How Do You Plead at Night?
Where were you on the night in question?
You know, that night when I squatted on some stars
and shat out a shiny new constellation,
and wrote with Queen Elizabeth I's diamond
on a pane of glass, as small as my broken fist.
I dreamed up some caramel fruits and shared them
with the hungry and thirsty, and grateful smiles
gleamed at me and I felt great, until some addicts
whined for cheese. Also I might have read about
the fruits in a Narnia book. Still, needs must —
I whipped up wheels of cheese, fragrant with fruits.
So everyone was happy.
I was mighty until you.
The night in question —
I wrote poems in sand so that I could feel
soulful and not shallow, and as if I don't need
publication and more cash than you can shake
a need at. I thought about the sea and saw
my marvellous poetic face reflected in it.
I'm being sarcastic.
Green grow the trees and so I brushed them neatly
and combed the crap out of the oceans
so the world could look its best for you and me.
I stamped on the nay-sayers with my big sausage boots.
Just saying. You held a whole bowl of everything
all thanks to me, you know.
And everything I made, thought, felt or wrote
that night was trite, trite, trite: I love you,
I miss you, come to me, I love you, come to me.
And did you come to me? No! You did not!
I ask the Court — is this the action of an innocent person?
Early days of cameraphones
and the geeks are showing off:
“I can store up to 16 photos!”
like tiny birds fluffing and puffing
up plumage to attract mates.
Far too many of us in this tent.
An outside wedding? Really?
The minister and I lean against
the metal poles of the entrance
as thunder and rain sweep the sky
with their complaints.
Then everything whites out
— and I miss a few beats —
I’m sitting on the ground.
I think I was lying down before
but I had no mind to register that.
My palms and the soles of my feet hurt.
My brain is caught
in some photo moment I can’t see.
The minister is there too
with his hair on end.

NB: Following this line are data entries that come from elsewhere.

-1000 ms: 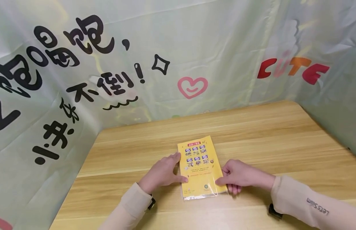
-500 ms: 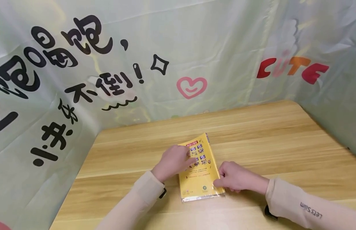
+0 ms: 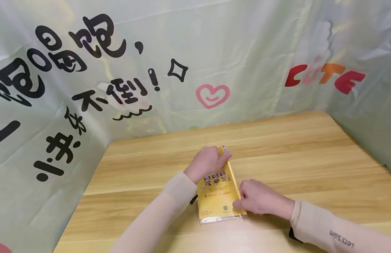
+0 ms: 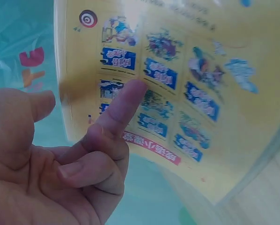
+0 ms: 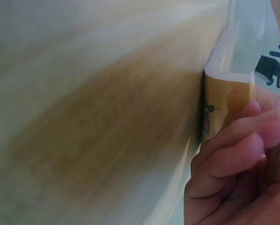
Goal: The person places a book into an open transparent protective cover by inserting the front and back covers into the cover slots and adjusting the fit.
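Note:
A yellow book (image 3: pixel 214 203) in a clear plastic cover stands in front of me on the wooden table, its printed side toward me and its top slightly raised. My left hand (image 3: pixel 205 162) lies across the upper part of it, hiding some of the pictures, with the thumb near the right edge. In the left wrist view the straight index finger touches the printed cover (image 4: pixel 243 150), while the thumb is apart from it. My right hand (image 3: pixel 260 196) pinches the book's lower right edge, thumb on the cover; the right wrist view shows curled fingers (image 5: pixel 229 159) beside the bent-up edge.
The wooden tabletop (image 3: pixel 293 151) spreads around the book. Behind and on both sides hangs a pale green cloth (image 3: pixel 252 70) with black characters, a pink heart (image 3: pixel 212 95) and the letters CUTE.
My left hand has moved from the book's left edge up and across its cover to the upper right. The book's upper part has risen slightly. My right hand keeps its grip at the lower right edge.

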`<state>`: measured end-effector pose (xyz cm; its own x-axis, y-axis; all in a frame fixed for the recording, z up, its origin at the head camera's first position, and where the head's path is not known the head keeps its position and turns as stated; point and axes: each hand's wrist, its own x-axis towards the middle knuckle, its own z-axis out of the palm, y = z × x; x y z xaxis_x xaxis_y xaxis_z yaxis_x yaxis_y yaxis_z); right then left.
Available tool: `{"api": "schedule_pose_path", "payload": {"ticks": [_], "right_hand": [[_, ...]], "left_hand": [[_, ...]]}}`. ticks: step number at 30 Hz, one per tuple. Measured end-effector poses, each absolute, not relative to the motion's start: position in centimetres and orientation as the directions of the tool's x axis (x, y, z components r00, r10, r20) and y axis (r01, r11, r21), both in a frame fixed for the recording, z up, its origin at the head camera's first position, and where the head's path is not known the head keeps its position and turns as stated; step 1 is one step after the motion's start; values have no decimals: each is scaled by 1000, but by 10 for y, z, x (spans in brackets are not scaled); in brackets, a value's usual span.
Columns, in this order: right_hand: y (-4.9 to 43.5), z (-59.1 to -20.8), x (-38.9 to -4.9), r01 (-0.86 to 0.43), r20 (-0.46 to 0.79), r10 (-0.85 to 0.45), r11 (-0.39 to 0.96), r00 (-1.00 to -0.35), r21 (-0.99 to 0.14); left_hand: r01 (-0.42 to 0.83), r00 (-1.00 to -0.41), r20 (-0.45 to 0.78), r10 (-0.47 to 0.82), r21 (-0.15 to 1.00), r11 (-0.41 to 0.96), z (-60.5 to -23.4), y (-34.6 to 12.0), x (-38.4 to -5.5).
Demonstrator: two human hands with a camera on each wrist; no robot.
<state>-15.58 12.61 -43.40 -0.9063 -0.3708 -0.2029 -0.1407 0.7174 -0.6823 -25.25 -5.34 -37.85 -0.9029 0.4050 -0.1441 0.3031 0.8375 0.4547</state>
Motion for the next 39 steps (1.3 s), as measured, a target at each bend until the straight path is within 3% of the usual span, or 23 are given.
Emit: {"api": "schedule_pose_path", "payload": {"ticks": [8,17,31,39], "right_hand": [[118,-426,-150,-204,-163,-354,794,-921,-572],[111,-422,-144,-266,-120,-356,848,-927,-458],[111,-420,-138,-385,-19,-428,830,-904,-403],[113,-416,-139,-401,-21,-457,801,-889,-444]], "left_hand": [[188,-930,-190,316,495,849,-368,-51,-254],[181,-938,-175,299,489,853,-363,-55,-253],[188,-940,-141,310,544,818,-363,-62,-248],[156,-948,-142,283,569,807,-360,-62,-246]]}}
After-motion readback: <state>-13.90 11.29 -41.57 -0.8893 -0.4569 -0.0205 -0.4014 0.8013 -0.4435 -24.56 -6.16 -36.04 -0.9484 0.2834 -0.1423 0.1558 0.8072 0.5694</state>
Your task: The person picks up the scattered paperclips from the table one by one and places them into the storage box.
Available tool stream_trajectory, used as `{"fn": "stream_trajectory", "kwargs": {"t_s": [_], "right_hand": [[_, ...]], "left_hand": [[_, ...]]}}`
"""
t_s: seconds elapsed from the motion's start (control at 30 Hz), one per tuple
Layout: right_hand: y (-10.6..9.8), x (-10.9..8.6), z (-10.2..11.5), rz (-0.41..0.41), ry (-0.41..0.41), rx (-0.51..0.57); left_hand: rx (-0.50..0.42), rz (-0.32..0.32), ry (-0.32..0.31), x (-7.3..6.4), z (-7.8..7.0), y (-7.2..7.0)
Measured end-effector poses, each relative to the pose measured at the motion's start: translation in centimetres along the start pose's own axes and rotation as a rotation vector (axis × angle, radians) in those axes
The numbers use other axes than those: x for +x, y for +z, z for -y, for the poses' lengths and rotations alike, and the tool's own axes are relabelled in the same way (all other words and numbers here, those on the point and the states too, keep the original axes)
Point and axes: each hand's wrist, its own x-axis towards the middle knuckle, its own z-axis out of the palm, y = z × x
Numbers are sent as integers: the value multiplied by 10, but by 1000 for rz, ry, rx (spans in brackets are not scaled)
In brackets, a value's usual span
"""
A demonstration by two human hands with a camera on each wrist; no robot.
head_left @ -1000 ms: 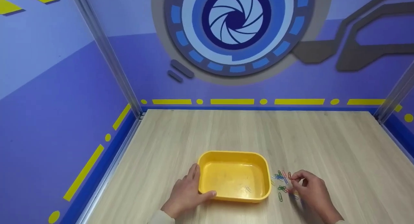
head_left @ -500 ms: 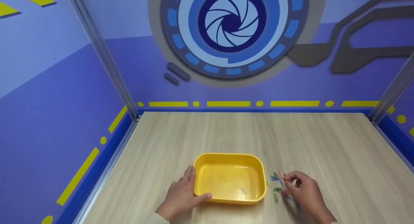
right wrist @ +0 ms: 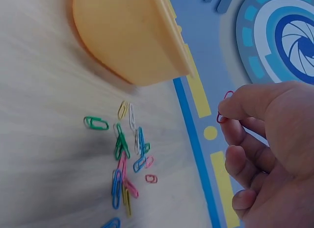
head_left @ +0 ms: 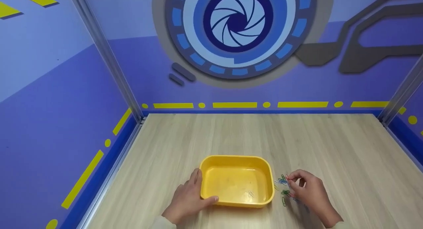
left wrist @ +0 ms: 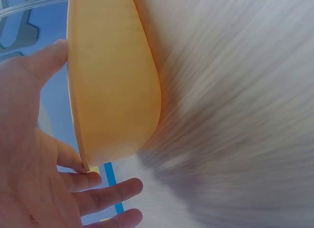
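A yellow plastic tray [head_left: 228,182] stands on the table, with a few pale paper clips [head_left: 251,194] inside near its front right. My left hand [head_left: 185,197] grips the tray's left end, thumb at the near rim and index finger at the corner; the other fingers stretch past the wall in the left wrist view. Right of the tray, my right hand [head_left: 310,191] pinches a red paper clip [right wrist: 221,118] between thumb and index finger. Below it lie loose paper clips: green [right wrist: 97,123], blue [right wrist: 116,188], white [right wrist: 132,116], yellow [right wrist: 122,110] and pink [right wrist: 131,188], partly overlapping.
The wood-grain table [head_left: 248,133] ends at a purple-blue back panel [head_left: 132,63] with yellow dashes along its foot. A metal post [head_left: 109,57] rises at the back left corner, another [head_left: 401,93] at the back right.
My right hand has moved a little left and away from me, toward the tray, with the red paper clip in its fingertips. The left hand keeps its hold on the tray; the view shifts slightly.
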Motion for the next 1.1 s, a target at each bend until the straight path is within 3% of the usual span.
{"fn": "stream_trajectory", "kwargs": {"t_s": [0.2, 0.43, 0.6, 0.9, 1.1], "right_hand": [[3, -1, 10, 29, -30, 71], [10, 3, 16, 14, -113, 14], [17, 5, 21, 43, -93, 32], [35, 7, 35, 105, -54, 65], [42, 6, 36, 87, -68, 62]], "left_hand": [[-3, 9, 15, 1, -1, -1], [8, 5, 50, 2, -5, -1], [32, -15, 73, 1, -4, -2], [35, -7, 32, -2, 1, -3], [22, 21, -19, 2, 0, -2]]}}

Weird!
It has just struck me
that lightning has happened.
A smell of burning, and
“Cathy, your HAIR!” I looked
in someone’s pocket mirror,
and saw my hair going the wrong way.
Later, the minister and I
would twitch throughout the service
“Do you take this –“ (uncontrollable
writhing) “– to be your lawful wedded – “
— that was after the bride galumphed
up to the ceremonial bower and someone said,
“Smithers: release the hounds.”
It’s all half-remembered
except for one image: as I sat there
in shock, the sight of a flock
of geeks, flapping and shaking
their phones, which, I’m sorry
to say, were permanently fried.
I Bought Nothing For a Year And
— it SUCKED.
At no point did I and my family
build a birdhouse out of driftwood
while laughing and connecting.
But my computer broke, I lost
my scissors and I missed
going to charity shops
At no point was I compelled
to reassess my relationship to things
and remember how unimportant they are
because they aren't
I need scissors to open the bag
of my medication each month
Someone said just don't buy stuff
unless you need it
which wasn't helpful either
because need is a word loaded
with stuff and things
Basically and believe me it was basic
I stopped spending twenty quid a month
on books and clothes at the charity shop
and instead had twenty quid left over
which is no substitute for books and clothes
from charity shops
It doesn't help the charity shops either
I started spending again. No-spend years
are great if you wasted a lot of money
in your normal life but just don't do that, ok?
I went back to my normal life
though it's not normal I know. No life is.
Perhaps I'd have been successful
if I'd had children, spent loads of money
then tried not doing, and instead
built a birdhouse out of driftwood
while laughing and connecting,
but fuck that shit, right?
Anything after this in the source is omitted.